As shown in Figure 2, display circuit is made up of load bulb EL and the voltage table V that is connected in parallel on load bulb EL two ends, one end of this load bulb EL is connected with one end of a secondary winding of insulate step-down transformer T, and the other end of this secondary winding is connected with rectification circuit 1.This rectification circuit 1 is made up of commutation diode V1, V2, V3 and V4, and trigger circuit 2 are by unijunction transistor V9, resistance R1, R3, R4, and electric capacity C4 and potentiometer RP2 forms; The anode of first, second commutation diode V1 with V2 is connected with the negative electrode of the 4th commutation diode V4 with the 3rd commutation diode V3 respectively, first commutation diode V1 is connected with the not moved end K2 of double throw switch 3 with the negative electrode of the second commutation diode V2, and the 3rd commutation diode V3 is connected with silicon controlled cathode test end K with the anode of the 4th commutation diode V4; One end of first resistance R1 is connected between the second commutation diode V2 and double throw switch 3, and the first resistance R1 other end is connected with one end of the 4th electric capacity C4 through potentiometer RP2, and the other end of the 4th electric capacity C4 is connected with silicon controlled cathode test end K; Unijunction transistor V9 has two base terminals, one of them base terminal of unijunction transistor V9 is connected between double throw switch 3 and the first resistance R1 through the second resistance R3, another base terminal of unijunction transistor V9 is connected to the Nodes between potentiometer RP2 and the 4th electric capacity C4, the emitter of unijunction transistor V9 is connected with silicon controlled cathode test end K through the 3rd resistance R4, and the not moved end K1 of double throw switch 3 is connected with the emitter of unijunction transistor V9.

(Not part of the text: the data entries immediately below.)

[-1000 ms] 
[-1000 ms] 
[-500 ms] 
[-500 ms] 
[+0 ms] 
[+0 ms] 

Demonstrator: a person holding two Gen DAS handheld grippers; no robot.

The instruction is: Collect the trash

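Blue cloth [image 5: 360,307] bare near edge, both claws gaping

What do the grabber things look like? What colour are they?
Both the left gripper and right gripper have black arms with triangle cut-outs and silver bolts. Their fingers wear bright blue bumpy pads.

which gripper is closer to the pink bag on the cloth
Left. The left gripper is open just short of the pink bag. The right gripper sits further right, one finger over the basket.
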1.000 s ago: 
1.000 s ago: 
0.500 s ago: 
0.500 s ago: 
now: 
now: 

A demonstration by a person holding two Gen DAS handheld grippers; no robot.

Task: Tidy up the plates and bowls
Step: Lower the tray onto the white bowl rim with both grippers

As shown in Figure 2, current rectifying and wave filtering circuit 4 is by commutation diode V5, V6, V7, V8, and electric capacity C1 and C2 forms, and mu balanced circuit 5 is made up of three-terminal voltage-stabilizing pipe V11 and the 3rd electric capacity C3, 5th commutation diode V5 is connected with silicon controlled cathode test end K with the anode of the 6th commutation diode V6, its negative electrode is connected with the anode of the 8th commutation diode V8 with the 7th commutation diode V7 respectively, 7th commutation diode V7 is connected with the input end of three-terminal voltage-stabilizing pipe V11 with the negative electrode of the 8th commutation diode V8, the control end of three-terminal voltage-stabilizing pipe V11 is connected with silicon controlled cathode test end K, the output terminal of three-terminal voltage-stabilizing pipe V11 is connected with one end of trigger switch SB through pilot lamp HL, the other end of trigger switch SB is connected with the not moved end K5 of double throw switch 3, the output terminal of pilot lamp HL is connected with the not moved end K6 of double throw switch 3, first electric capacity C1 is connected with silicon controlled cathode test end K with one end of the second electric capacity C2, its other end is connected to the Nodes between the 8th commutation diode V8 and three-terminal voltage-stabilizing pipe V11, one end of 3rd electric capacity C3 is connected with silicon controlled cathode test end K, its other end is connected with the output terminal of three-terminal voltage-stabilizing pipe V11.
Static test: the 9V alternating voltage that insulate step-down transformer T exports after current rectifying and wave filtering circuit 4 by three-terminal voltage-stabilizing pipe V11 and electric capacity C3 filtering, voltage stabilization at 5V, using as tested silicon controlled operating voltage.Double throw switch 3 is pushed static test shelves K5 and K6 to hold, then K3 and the K5 conducting of double throw switch, K4 and K6 conducting, tested silicon controlled anode voltage is by K4 and K6 conducting, then p-wire A is communicated with the anode of tested controllable silicon V10, presses trigger button SB, trigger voltage delivers to the control pole of tested controllable silicon V10 by K3 and p-wire G, now tested controllable silicon V10 is by triggering and conducting, and now pilot lamp HL is lit, then illustrate that controllable silicon has been triggered conducting; When unclamping trigger button SB, pilot lamp HL continues bright, illustrates that controllable silicon can maintain conducting, can determine that tested controllable silicon does not damage.The object of this static test circuit of design increase is the silicon controlled quality in order to test low-voltage small area analysis.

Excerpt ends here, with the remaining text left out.